He should know by now but, for whatever reason, I was given the benefit of doubt, again. My husband called me this morning to inform me that he'd be stopping by later to pick up his raincoat... 'Great, thanks for the warning' I thought. I probably should have taken his subtle hint as a warning, but I didn't.
At about 10:30 he stopped by with a company superior in tow only to find me on the couch in my pjs and slippers researching natural deodorants. There I was, wife perfection, basking in the embarrassment that was written all over my husbands face. The house reeked of my first crockpot attempt that was last nights failed dinner. Nailing it. I had an awkward conversation with our guest about his sons love of American history and more specifically Civil War history, welcome to Fredericksburg. They didn't stay long and although I've already trauma blocked the situation, I'm certain, I assured them both that I would try and be 'on top of my game' next time. Sure.
There is an extremely high chance that I may be served divorce papers later today.
But you see this encounter goes perfectly with everything else that has happened this week (It's Tuesday). I can only assume that the full moon is working it's juju on me... again.
Under husbands watchful eyes, Pippin got in a fight with a barbed wire fence and lost, resulting in multiple panic-y phone calls and a trip to the emergency vet. Just in time for Halloween our sweet German Shorthair decided to be FrankenPup and really went all out with her costume, topping it all off with ten, yes TEN, staples on her shoulder. People literally shutter when we pass them walking. It's really impressive and gross. Fortunately it has healed well and she's an extraordinary patient.
I impulsively decided to cut my hair off. It's short and I think I love it. It's proving to be hard to manage and definitely added to my unkempt appearance this morning. I also think it makes me look more my age. Yikes. Speaking of being my age my chiropractor informed me yesterday that I may have arthritis in my neck. Is 30 the new 90... what is going on?! She assured me that it really wasn't a big deal and that I shouldn't panic. Ok... Great but too late.
In an attempt to remind myself that age is simply just a number, I decided to attend my first "Power" yoga class. I generally lean (see what I did there?) towards the more restorative type of classes but I obviously had something to prove to the universe and thought it was time I show them how Power is done. So, in case you were curious, I do Power with excessive sweating (hints the deodorant research), lots of Childs pose, eye rolls, and loads of inappropriate internal dialogue. My take away is that I should probably be doing Power on a more regular basis. Rome was not conquered overnight... as they say, or maybe they don't. You get the idea, it was humbling and hard as hell. I actually wish I had been there today at around 10:30 because my Civil War chat was about a billion times harder than balancing on one foot with my eyes closed.

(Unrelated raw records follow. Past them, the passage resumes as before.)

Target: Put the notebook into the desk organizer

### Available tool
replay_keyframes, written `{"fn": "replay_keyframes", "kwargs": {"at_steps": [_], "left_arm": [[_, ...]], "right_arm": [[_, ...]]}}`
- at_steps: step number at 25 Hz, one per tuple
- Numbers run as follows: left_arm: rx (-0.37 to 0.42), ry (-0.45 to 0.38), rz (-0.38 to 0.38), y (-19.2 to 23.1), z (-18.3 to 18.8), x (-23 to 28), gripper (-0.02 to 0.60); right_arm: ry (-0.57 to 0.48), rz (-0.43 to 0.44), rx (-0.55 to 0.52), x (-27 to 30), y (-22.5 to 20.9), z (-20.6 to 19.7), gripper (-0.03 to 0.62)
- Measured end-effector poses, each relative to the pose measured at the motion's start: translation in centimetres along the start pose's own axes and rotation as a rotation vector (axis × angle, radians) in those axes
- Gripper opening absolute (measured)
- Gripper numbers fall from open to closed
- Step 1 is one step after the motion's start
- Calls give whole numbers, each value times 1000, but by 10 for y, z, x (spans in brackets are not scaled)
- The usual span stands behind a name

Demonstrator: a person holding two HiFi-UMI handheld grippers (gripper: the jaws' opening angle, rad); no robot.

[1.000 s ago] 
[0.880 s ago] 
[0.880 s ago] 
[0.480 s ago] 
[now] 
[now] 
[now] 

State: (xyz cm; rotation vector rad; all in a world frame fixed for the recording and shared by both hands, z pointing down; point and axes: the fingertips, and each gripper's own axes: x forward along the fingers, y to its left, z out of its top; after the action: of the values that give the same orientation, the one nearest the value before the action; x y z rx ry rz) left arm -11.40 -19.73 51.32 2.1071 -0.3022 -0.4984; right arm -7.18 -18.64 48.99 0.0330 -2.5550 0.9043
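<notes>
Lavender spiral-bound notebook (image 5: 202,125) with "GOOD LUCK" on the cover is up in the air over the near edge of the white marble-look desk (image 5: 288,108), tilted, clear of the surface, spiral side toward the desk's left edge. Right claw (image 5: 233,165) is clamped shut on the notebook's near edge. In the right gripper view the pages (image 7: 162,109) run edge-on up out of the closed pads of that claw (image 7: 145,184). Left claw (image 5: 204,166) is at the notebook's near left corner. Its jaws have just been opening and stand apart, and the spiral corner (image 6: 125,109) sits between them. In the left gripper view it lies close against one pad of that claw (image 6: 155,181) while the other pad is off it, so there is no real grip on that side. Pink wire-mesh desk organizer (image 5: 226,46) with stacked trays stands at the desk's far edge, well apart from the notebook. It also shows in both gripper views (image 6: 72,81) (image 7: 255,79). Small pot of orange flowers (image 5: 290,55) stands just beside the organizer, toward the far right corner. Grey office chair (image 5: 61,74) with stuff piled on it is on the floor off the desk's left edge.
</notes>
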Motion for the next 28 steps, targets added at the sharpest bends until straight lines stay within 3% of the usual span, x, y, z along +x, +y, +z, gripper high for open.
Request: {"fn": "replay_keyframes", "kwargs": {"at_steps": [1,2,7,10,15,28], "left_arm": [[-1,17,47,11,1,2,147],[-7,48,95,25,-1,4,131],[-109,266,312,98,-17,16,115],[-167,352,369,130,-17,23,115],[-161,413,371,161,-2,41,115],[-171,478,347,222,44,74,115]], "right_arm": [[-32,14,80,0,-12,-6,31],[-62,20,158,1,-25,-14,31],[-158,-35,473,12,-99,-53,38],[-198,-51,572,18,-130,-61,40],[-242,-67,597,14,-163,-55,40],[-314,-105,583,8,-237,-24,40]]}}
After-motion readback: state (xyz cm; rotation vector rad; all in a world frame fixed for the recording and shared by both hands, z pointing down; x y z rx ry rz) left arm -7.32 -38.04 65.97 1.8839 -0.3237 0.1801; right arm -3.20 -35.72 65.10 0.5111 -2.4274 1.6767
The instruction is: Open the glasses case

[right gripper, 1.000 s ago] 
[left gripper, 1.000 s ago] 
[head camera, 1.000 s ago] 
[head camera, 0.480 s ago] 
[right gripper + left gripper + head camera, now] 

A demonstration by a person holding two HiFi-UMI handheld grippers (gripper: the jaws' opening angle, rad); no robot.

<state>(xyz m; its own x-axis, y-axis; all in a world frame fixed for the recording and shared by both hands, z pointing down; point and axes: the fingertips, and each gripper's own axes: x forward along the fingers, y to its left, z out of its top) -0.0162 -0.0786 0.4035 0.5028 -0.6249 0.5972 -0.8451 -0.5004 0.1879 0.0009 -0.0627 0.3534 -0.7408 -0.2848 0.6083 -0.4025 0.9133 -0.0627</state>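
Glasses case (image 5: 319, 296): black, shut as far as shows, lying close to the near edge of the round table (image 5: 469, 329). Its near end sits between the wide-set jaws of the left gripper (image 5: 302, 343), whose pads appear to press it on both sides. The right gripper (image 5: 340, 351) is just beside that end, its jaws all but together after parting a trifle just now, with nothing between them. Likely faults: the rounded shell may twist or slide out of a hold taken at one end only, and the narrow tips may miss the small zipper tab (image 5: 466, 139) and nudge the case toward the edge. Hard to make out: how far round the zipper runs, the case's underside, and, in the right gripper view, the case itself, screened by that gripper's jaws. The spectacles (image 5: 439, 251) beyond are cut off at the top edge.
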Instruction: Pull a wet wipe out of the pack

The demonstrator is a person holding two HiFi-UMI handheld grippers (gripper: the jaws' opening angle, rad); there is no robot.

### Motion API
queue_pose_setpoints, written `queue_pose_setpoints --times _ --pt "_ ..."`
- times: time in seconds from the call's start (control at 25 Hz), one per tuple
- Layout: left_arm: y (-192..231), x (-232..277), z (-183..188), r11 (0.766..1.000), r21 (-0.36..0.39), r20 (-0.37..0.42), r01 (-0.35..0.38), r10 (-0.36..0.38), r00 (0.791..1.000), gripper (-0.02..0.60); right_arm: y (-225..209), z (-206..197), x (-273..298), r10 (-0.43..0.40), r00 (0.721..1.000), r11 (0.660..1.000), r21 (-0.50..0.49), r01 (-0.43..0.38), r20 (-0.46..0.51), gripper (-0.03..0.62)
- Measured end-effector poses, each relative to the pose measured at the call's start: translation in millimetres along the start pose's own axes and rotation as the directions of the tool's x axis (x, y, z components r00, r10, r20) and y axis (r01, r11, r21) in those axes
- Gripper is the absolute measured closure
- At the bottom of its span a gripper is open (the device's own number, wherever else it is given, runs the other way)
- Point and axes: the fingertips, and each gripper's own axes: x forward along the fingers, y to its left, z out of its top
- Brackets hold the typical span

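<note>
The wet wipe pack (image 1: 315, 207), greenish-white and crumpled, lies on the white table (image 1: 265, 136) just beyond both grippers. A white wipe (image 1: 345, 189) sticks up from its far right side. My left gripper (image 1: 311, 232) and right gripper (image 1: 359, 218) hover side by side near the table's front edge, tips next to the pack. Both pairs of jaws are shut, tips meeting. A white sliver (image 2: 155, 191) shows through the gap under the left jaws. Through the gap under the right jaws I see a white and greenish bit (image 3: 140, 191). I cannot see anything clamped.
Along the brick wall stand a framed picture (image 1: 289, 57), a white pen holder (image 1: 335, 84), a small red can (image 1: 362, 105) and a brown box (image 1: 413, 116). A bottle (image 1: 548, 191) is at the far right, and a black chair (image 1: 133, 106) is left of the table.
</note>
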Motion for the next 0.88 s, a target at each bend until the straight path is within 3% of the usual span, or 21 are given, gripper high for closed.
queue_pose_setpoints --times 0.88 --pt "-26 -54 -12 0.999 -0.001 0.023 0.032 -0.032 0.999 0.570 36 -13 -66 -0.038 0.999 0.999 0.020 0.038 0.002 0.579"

Despite all my recent awkwardness I can not contain my laughter and have continued to find the humor in it all. I mean, I must be losing it. I usually haven't even made it through said awkwardness before I'm laughing about it. For example, in Power class we were attempting kick ups, working towards handstands and I almost took out the instructor, only to be laughing uncontrollably before I hit the ground. I mean, shit like this has been happening on the reg, like every hour. Oh... just a day in the life. It's pretty freaking fabulous. But seriously, what is going on?
So hopefully my husband, if he'll still have me, has learned his lesson-- I'm going to need his warning calls to be a little less subtle and I'm also going to need at least an hour notice. I also hope the fun and humor continue because everything, including awkwardness, is more fun when you can laugh about it.